#### [Goal of the exercise]
Below is a listing with pictures in it. Copy it exactly without them.
BEGIN Source data
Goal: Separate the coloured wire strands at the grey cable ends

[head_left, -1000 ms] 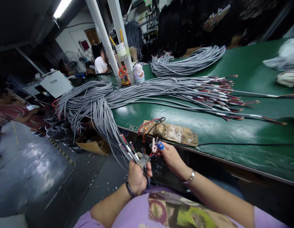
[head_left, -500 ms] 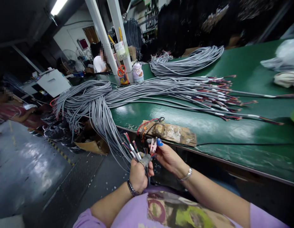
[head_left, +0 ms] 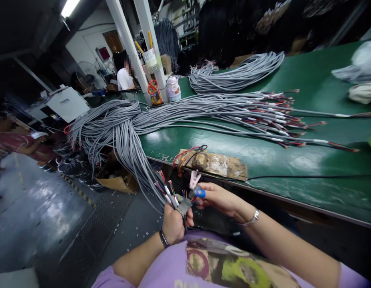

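My left hand [head_left: 174, 224] is closed around a bunch of grey cables [head_left: 143, 181] below the table's front edge. Its fingertips wear grey coverings. Stripped ends with white sleeves and thin coloured wires [head_left: 161, 176] stick up from the fist. Close beside it, my right hand [head_left: 217, 200], a blue band round one digit, pinches thin coloured wires [head_left: 194, 199] at the fist's right side. A pale pink clip [head_left: 194, 179] stands just above the right fingertips; whether they touch it I cannot tell.
A worn wooden block [head_left: 224, 166] with red and black leads lies at the green table's [head_left: 308, 158] front edge. Long grey cables [head_left: 185, 110] spread across the table; a coiled bundle [head_left: 236, 76] lies behind. A cardboard box [head_left: 119, 182] stands on the floor. Two other people are at left.
My right hand has shifted slightly down and right, its fingers coming together on the wires. The pink clip, earlier between the fingers, now stands above them. My left hand keeps its grip.
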Action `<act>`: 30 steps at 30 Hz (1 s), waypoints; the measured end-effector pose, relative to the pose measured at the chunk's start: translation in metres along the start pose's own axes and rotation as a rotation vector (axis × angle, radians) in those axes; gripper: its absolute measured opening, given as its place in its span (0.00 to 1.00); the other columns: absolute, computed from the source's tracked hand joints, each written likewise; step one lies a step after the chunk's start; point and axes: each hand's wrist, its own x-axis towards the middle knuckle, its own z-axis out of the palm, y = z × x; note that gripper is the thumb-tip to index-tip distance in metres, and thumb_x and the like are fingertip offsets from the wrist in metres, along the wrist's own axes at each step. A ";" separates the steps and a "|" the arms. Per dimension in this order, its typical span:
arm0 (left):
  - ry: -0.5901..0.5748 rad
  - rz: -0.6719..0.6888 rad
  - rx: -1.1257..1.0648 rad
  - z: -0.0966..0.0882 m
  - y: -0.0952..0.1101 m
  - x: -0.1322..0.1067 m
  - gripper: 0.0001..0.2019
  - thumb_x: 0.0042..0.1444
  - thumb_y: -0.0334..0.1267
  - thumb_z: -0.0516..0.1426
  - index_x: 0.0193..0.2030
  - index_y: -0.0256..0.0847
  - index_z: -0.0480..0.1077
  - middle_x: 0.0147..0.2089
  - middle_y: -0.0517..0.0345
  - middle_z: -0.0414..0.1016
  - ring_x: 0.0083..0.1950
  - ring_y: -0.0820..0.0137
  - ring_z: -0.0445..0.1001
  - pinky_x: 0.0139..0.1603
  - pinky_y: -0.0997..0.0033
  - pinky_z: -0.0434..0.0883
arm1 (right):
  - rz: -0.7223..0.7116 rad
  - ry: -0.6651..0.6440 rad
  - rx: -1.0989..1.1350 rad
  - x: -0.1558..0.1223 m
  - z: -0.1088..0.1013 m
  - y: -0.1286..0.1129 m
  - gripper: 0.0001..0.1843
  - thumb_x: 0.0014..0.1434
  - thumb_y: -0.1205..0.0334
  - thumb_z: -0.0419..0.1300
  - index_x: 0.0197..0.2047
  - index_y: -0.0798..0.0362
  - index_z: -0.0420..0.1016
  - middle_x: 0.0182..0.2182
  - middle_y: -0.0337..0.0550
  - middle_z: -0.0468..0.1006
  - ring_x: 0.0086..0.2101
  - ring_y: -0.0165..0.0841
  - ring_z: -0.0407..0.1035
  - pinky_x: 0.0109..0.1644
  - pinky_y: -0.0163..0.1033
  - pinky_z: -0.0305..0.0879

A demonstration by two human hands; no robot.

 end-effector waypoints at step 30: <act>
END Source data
#### [Solution]
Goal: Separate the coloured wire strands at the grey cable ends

[head_left, -1000 ms] 
[head_left, -500 ms] 
[head_left, +0 ms] 

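My left hand [head_left: 174, 224] is closed around a bunch of grey cables [head_left: 143, 181] below the table's front edge. Its fingertips wear grey coverings. Stripped ends with white sleeves and thin coloured wires [head_left: 161, 176] stick up from the fist. Close beside it, my right hand [head_left: 217, 200], a blue band round one digit, pinches thin coloured wires [head_left: 194, 199] at the fist's right side. A pale pink clip [head_left: 194, 179] stands just above the right fingertips; whether they touch it I cannot tell.
A worn wooden block [head_left: 224, 166] with red and black leads lies at the green table's [head_left: 308, 158] front edge. Long grey cables [head_left: 185, 110] spread across the table; a coiled bundle [head_left: 236, 76] lies behind. A cardboard box [head_left: 119, 182] stands on the floor. Two other people are at left.
My right hand has shifted slightly down and right, its fingers coming together on the wires. The pink clip, earlier between the fingers, now stands above them. My left hand keeps its grip.
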Action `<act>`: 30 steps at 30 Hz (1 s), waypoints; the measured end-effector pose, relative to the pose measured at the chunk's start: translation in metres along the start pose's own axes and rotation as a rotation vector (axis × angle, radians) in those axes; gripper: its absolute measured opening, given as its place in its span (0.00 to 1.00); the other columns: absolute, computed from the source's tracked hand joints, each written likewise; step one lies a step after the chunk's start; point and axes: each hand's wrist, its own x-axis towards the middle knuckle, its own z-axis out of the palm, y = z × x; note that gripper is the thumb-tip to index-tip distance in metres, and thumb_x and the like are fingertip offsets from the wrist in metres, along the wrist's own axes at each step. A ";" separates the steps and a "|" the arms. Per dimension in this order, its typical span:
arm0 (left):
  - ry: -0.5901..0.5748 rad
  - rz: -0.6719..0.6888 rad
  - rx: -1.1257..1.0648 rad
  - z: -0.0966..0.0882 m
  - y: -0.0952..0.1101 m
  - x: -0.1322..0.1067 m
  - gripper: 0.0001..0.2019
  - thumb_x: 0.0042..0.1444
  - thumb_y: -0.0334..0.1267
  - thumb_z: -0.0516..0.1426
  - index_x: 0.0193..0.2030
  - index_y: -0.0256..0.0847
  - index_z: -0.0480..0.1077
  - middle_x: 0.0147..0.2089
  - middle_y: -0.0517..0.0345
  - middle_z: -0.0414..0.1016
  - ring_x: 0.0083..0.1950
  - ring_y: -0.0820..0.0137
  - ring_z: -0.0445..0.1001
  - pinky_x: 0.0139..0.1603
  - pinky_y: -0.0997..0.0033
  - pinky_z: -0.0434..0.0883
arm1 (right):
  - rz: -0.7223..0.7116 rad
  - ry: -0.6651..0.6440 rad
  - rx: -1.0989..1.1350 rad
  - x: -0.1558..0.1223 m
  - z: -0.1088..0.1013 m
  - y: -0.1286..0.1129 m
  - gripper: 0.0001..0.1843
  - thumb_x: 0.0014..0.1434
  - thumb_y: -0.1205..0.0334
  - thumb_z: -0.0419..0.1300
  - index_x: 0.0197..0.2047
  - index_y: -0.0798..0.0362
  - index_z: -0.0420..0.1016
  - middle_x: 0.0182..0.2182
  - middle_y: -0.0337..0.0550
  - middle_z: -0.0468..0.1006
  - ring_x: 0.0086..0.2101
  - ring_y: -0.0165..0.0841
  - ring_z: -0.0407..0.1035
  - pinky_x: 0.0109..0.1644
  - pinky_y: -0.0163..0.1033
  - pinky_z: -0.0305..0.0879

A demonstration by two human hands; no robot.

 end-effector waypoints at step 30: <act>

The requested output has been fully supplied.